#### What you are asked to do:
Each line of the data should be transcribed exactly as given.

⁂

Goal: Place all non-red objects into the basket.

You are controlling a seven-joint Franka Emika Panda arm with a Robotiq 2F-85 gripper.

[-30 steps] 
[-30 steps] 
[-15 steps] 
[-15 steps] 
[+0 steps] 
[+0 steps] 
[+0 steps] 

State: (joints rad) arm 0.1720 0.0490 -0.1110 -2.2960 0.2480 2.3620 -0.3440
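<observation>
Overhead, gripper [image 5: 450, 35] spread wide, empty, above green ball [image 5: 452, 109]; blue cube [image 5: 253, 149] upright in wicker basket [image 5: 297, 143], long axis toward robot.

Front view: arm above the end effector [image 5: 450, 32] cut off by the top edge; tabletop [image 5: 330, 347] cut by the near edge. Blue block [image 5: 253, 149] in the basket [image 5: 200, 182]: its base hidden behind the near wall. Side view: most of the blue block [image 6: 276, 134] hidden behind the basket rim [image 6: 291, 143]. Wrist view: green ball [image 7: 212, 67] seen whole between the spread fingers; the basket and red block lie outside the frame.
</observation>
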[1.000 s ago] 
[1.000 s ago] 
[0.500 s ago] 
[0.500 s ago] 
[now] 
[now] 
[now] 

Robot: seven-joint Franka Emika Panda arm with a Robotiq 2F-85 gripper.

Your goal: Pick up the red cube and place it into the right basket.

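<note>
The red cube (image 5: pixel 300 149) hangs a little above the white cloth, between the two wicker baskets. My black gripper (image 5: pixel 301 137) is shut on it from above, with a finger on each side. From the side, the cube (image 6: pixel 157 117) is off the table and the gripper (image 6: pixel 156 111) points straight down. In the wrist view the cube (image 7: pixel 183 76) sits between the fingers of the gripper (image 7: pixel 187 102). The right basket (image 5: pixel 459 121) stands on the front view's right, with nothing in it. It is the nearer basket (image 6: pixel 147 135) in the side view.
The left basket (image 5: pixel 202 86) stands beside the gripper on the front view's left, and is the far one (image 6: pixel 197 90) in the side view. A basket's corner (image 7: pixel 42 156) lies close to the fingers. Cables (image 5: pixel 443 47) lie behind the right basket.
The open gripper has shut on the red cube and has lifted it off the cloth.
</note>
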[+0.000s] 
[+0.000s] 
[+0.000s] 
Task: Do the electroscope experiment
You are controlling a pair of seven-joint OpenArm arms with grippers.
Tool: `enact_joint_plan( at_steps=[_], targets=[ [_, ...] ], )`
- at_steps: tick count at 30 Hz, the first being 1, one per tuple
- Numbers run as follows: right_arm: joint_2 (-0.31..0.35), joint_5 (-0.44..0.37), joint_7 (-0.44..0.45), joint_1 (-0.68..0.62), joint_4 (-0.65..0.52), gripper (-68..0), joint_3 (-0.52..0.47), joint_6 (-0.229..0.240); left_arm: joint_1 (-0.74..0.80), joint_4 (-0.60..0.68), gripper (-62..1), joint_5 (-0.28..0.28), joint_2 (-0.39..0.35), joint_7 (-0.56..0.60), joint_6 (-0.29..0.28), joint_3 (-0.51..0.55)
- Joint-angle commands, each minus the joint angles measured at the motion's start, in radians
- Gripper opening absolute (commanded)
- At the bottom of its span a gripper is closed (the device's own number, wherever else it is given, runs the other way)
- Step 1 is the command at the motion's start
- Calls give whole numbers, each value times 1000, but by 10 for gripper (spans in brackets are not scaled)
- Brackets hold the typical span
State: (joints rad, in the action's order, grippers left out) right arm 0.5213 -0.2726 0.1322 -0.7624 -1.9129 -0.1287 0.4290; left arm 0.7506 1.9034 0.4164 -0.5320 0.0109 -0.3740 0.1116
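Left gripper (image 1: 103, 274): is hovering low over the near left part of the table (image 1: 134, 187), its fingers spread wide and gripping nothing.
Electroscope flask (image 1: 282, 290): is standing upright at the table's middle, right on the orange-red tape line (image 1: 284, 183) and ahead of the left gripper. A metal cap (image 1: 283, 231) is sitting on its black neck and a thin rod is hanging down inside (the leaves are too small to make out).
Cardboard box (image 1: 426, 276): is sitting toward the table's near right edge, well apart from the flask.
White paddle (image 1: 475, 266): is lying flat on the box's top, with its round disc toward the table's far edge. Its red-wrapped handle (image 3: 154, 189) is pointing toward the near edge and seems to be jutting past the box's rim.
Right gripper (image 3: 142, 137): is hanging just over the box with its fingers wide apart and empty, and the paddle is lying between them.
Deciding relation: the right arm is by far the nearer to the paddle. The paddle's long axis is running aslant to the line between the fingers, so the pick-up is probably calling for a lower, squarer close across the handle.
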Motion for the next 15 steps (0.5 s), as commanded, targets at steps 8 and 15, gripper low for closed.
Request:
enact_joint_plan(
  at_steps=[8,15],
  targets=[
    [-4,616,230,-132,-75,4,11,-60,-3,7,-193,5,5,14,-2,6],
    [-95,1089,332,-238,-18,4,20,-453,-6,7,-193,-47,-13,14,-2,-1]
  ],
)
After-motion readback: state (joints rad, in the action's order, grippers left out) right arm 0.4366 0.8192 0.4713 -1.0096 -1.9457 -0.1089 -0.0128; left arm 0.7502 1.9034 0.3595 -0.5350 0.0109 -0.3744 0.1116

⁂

#### Response area:
Goal: Place all non-red objects into the basket.

You are controlling a seven-joint Franka Emika Panda arm with a Robotiq 2F-85 gripper.

[-30 steps] 
[-30 steps] 
[-15 steps] 
[-15 steps] 
[+0 steps] 
[+0 steps] 
[+0 steps] 

State: (joints rad) arm 0.1720 0.0490 -0.1110 -2.2960 0.2480 2.3620 -0.3440
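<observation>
Overhead, gripper [image 5: 450, 35] spread wide, empty, above green ball [image 5: 452, 109]; blue cube [image 5: 253, 149] upright in wicker basket [image 5: 297, 143], long axis toward robot.

Front view: arm above the end effector [image 5: 450, 32] cut off by the top edge; tabletop [image 5: 330, 347] cut by the near edge. Blue block [image 5: 253, 149] in the basket [image 5: 200, 182]: its base hidden behind the near wall. Side view: most of the blue block [image 6: 276, 134] hidden behind the basket rim [image 6: 291, 143]. Wrist view: green ball [image 7: 212, 67] seen whole between the spread fingers; the basket and red block lie outside the frame.
</observation>
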[1.000 s ago] 
[1.000 s ago] 
[0.500 s ago] 
[0.500 s ago] 
[now] 
[now] 
[now] 

Robot: seven-joint Franka Emika Panda arm with a Robotiq 2F-85 gripper.

Your goal: Pick up the red cube and place it into the right basket.

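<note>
The red cube (image 5: pixel 300 149) hangs a little above the white cloth, between the two wicker baskets. My black gripper (image 5: pixel 301 137) is shut on it from above, with a finger on each side. From the side, the cube (image 6: pixel 157 117) is off the table and the gripper (image 6: pixel 156 111) points straight down. In the wrist view the cube (image 7: pixel 183 76) sits between the fingers of the gripper (image 7: pixel 187 102). The right basket (image 5: pixel 459 121) stands on the front view's right, with nothing in it. It is the nearer basket (image 6: pixel 147 135) in the side view.
The left basket (image 5: pixel 202 86) stands beside the gripper on the front view's left, and is the far one (image 6: pixel 197 90) in the side view. A basket's corner (image 7: pixel 42 156) lies close to the fingers. Cables (image 5: pixel 443 47) lie behind the right basket.
The open gripper has shut on the red cube and has lifted it off the cloth.
</note>
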[+0.000s] 
[+0.000s] 
[+0.000s] 
Task: Do the electroscope experiment
You are controlling a pair of seven-joint OpenArm arms with grippers.
Tool: `enact_joint_plan( at_steps=[_], targets=[ [_, ...] ], )`
- at_steps: tick count at 30 Hz, the first being 1, one per tuple
- Numbers run as follows: right_arm: joint_2 (-0.31..0.35), joint_5 (-0.44..0.37), joint_7 (-0.44..0.45), joint_1 (-0.68..0.62), joint_4 (-0.65..0.52), gripper (-68..0), joint_3 (-0.52..0.47), joint_6 (-0.229..0.240); left_arm: joint_1 (-0.74..0.80), joint_4 (-0.60..0.68), gripper (-62..1), joint_5 (-0.28..0.28), joint_2 (-0.39..0.35), joint_7 (-0.56..0.60), joint_6 (-0.29..0.28), joint_3 (-0.51..0.55)
- Joint-angle commands, each minus the joint angles measured at the motion's start, in radians
- Gripper opening absolute (commanded)
- At the bottom of its span a gripper is closed (the device's own number, wherever else it is given, runs the other way)
- Step 1 is the command at the motion's start
- Calls give whole numbers, each value times 1000, but by 10 for gripper (spans in brackets are not scaled)
- Brackets hold the typical span
State: (joints rad, in the action's order, grippers left out) right arm 0.5213 -0.2726 0.1322 -0.7624 -1.9129 -0.1287 0.4290; left arm 0.7506 1.9034 0.4164 -0.5320 0.0109 -0.3740 0.1116
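Left gripper (image 1: 103, 274): is hovering low over the near left part of the table (image 1: 134, 187), its fingers spread wide and gripping nothing.
Electroscope flask (image 1: 282, 290): is standing upright at the table's middle, right on the orange-red tape line (image 1: 284, 183) and ahead of the left gripper. A metal cap (image 1: 283, 231) is sitting on its black neck and a thin rod is hanging down inside (the leaves are too small to make out).
Cardboard box (image 1: 426, 276): is sitting toward the table's near right edge, well apart from the flask.
White paddle (image 1: 475, 266): is lying flat on the box's top, with its round disc toward the table's far edge. Its red-wrapped handle (image 3: 154, 189) is pointing toward the near edge and seems to be jutting past the box's rim.
Right gripper (image 3: 142, 137): is hanging just over the box with its fingers wide apart and empty, and the paddle is lying between them.
Deciding relation: the right arm is by far the nearer to the paddle. The paddle's long axis is running aslant to the line between the fingers, so the pick-up is probably calling for a lower, squarer close across the handle.
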Motion for the next 15 steps (0.5 s), as commanded, targets at steps 8 and 15, gripper low for closed.
Request:
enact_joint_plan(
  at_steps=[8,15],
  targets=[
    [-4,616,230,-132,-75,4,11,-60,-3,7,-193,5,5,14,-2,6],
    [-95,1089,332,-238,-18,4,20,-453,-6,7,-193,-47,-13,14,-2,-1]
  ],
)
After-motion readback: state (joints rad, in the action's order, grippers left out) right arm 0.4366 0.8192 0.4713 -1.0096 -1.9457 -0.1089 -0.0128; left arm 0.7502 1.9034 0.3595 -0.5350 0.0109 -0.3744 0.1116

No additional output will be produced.